What is required
Whatever pictures appear, omit them, and repeat the data below exactly.

Data segment
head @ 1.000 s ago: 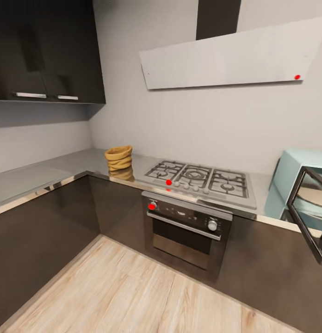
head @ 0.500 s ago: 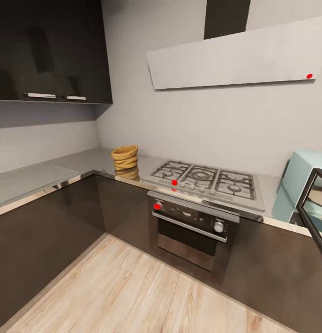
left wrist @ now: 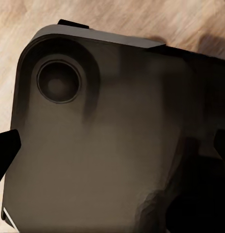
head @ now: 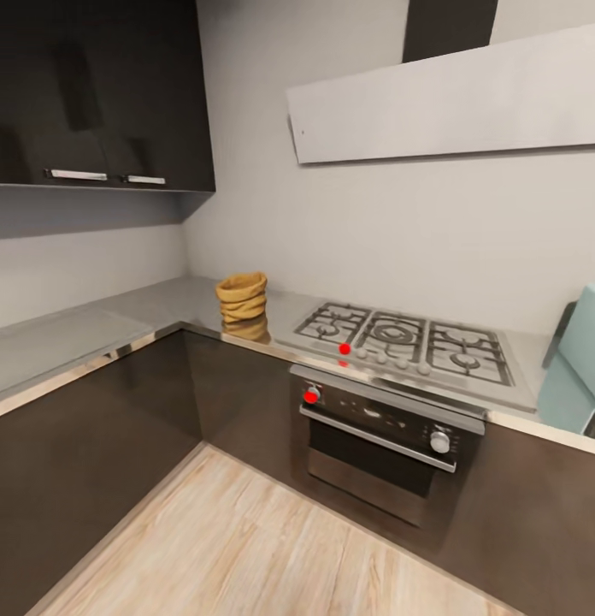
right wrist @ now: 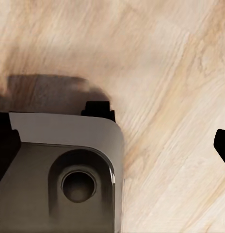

Exercise answer
head @ 1.000 s ago: 
head @ 0.500 s ago: 
left wrist @ now: 
head @ now: 
right wrist @ now: 

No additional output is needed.